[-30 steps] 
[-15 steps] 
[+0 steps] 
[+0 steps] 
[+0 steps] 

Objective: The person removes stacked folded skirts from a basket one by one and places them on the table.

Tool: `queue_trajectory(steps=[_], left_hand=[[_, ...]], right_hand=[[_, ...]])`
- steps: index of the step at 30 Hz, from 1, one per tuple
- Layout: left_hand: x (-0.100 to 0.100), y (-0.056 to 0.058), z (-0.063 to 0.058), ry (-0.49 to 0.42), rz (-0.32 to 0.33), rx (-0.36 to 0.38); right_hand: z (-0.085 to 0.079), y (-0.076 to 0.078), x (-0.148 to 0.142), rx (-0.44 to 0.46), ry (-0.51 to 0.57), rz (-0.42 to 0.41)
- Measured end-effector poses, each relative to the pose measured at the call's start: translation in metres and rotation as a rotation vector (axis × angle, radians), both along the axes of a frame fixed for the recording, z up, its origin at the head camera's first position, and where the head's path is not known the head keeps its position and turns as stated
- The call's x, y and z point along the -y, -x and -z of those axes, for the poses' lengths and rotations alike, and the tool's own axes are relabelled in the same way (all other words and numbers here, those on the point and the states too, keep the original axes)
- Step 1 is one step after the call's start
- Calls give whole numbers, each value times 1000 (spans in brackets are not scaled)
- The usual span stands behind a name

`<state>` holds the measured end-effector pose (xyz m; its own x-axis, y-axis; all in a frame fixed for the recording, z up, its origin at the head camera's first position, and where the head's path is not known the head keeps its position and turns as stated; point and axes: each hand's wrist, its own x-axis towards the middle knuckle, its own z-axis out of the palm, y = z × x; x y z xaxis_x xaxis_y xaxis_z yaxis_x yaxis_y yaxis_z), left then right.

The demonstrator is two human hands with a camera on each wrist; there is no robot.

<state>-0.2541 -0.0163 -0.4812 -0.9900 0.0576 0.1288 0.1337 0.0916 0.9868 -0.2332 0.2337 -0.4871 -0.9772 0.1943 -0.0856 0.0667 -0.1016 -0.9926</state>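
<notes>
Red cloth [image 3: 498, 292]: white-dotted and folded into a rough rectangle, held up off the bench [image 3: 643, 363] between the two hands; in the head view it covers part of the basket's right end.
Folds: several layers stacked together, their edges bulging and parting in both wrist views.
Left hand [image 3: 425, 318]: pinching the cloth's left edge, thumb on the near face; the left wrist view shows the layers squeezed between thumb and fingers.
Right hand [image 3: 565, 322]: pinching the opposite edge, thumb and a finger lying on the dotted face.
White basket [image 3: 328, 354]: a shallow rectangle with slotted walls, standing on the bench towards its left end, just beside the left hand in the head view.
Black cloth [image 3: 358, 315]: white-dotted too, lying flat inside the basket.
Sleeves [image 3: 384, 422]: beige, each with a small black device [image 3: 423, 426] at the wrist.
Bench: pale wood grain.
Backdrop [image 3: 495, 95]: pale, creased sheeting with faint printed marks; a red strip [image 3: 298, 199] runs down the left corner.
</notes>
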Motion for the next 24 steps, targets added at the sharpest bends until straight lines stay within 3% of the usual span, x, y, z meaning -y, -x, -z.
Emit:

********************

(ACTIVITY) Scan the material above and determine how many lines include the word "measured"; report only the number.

(ANSWER AREA) 2